Background: India has the highest number of patients with tuberculosis and multidrug-resistant tuberculosis in the world. We used a transmission model to project the emergence of drug resistance in India due to incorrect tuberculosis management practices in multiple sectors, including public and private providers, chemists, and non-allopathic practitioners.

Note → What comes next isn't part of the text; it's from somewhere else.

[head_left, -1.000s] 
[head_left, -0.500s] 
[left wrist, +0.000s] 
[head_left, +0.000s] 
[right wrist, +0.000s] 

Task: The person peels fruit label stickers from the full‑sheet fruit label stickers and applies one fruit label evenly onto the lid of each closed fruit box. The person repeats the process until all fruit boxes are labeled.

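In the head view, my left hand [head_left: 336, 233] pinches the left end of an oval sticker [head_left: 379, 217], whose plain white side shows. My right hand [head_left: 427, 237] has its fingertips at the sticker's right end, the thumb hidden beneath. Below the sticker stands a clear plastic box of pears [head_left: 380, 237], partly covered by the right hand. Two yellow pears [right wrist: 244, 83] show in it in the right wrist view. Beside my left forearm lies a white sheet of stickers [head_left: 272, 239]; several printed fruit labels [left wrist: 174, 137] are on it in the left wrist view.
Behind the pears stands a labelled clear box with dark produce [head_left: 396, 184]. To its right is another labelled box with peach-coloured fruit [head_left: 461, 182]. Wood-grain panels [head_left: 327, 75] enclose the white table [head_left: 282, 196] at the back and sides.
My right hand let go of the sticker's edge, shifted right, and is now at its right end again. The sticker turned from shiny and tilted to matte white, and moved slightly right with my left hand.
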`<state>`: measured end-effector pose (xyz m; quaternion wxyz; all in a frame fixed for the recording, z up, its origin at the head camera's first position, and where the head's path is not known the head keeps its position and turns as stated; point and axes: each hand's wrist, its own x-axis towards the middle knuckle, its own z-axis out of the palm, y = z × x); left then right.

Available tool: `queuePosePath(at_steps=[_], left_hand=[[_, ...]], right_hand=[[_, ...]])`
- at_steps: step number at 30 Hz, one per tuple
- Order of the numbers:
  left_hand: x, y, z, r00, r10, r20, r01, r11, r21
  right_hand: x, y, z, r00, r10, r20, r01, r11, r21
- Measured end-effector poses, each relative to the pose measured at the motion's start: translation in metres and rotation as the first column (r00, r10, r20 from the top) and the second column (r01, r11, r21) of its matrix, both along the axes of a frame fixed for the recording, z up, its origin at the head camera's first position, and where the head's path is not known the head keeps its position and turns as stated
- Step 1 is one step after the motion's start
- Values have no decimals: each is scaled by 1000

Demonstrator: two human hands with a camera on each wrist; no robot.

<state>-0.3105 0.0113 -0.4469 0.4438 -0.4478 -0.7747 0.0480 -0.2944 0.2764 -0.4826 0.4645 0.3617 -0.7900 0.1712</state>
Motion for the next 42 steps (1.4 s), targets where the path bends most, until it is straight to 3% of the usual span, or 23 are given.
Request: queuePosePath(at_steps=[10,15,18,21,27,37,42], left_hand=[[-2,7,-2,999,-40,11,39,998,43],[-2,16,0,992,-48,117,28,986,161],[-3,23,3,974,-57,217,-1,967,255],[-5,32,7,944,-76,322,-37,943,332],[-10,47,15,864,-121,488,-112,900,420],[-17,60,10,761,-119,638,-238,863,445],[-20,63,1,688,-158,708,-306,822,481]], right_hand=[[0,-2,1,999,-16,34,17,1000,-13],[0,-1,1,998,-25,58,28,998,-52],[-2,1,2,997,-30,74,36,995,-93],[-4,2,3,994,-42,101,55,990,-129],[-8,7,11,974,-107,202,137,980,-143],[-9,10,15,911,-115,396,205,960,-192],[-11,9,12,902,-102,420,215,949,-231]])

Methods: We constructed a dynamic Markov model to represent India's tuberculosis epidemic, including a probabilistic framework reflecting complex treatment-seeking pathways. Underlying drug resistance and the acquisition of drug resistance during treatment were included. India-specific epidemiological data, including tuberculosis management practices, were obtained from published literature. Outcomes, which included annual risk of infection, incidence of new disease, prevalence of untreated tuberculosis, and tuberculosis-related mortality, were stratified by underlying drug resistance, as well as by health sector to understand how each sector contributes to the emergence of drug resistance.

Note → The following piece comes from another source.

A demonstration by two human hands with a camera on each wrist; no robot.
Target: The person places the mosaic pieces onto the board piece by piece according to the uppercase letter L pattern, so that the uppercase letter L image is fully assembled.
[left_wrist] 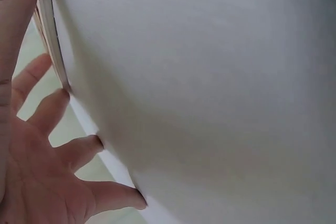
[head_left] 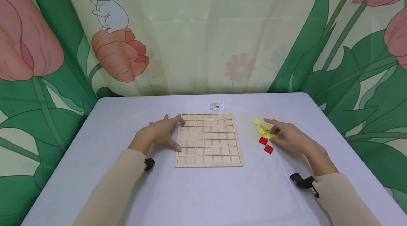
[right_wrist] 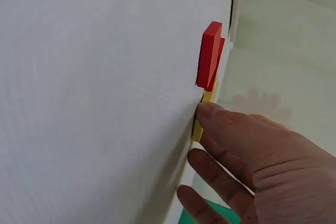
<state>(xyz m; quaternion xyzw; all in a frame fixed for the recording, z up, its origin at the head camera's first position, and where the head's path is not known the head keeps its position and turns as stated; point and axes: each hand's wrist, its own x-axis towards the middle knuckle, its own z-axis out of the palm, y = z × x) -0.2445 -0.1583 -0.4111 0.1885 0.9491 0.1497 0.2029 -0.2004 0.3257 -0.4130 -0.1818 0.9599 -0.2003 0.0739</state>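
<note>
My left hand (head_left: 162, 130) spreads its fingers along the left edge of a pale wooden grid board (head_left: 208, 139), index finger at the far corner and thumb lower down. In the left wrist view the hand's other fingertips (left_wrist: 94, 142) rest on the white table. Right of the board, my right hand (head_left: 290, 137) pinches a small yellow square tile (head_left: 269, 135) between thumb and a finger, low at the table. In the right wrist view its thumb lies on the yellow tile (right_wrist: 197, 130). More yellow tiles (head_left: 261, 131) lie beside the fingers, and two red tiles (head_left: 268, 149) lie nearer me.
A small card (head_left: 217, 105) printed with a grid and coloured marks lies behind the board. The white tabletop (head_left: 203, 197) ends at a curtain (head_left: 203, 42) with printed flowers and a white animal. Both wrists carry black camera mounts (head_left: 302, 180).
</note>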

Findings: If tuberculosis management practices across sectors in India remain unchanged over the next 20 years, we estimated a 47% increase in the incidence of isoniazid resistance, a 152% increase in multidrug-resistant tuberculosis incidence, a 242% increase in prevalent untreated multidrug-resistant tuberculosis, and a 275% increase in the risk of multidrug-resistant tuberculosis infection. By 2032, an estimated 85% of multidrug-resistant tuberculosis will be primary multidrug-resistant tuberculosis compared with only 15% in 2012. The public sector contributed 87% of acquired multidrug-resistant tuberculosis, related to irregular adherence; the remainder came from the private sector, related to treatment non-completion. Chemists and non-allopathic practitioners do not treat with rifampicin, but because of the high rates of inappropriate isoniazid-containing regimens, and treatment non-adherence, this would generate isoniazid resistance.
Interpretation: We predict a gradual transformation from the current epidemic of drug-susceptible tuberculosis to a drug-resistant epidemic. Evidence-based strategies to improve provider practices and patient adherence across health sectors are urgently needed to prevent this.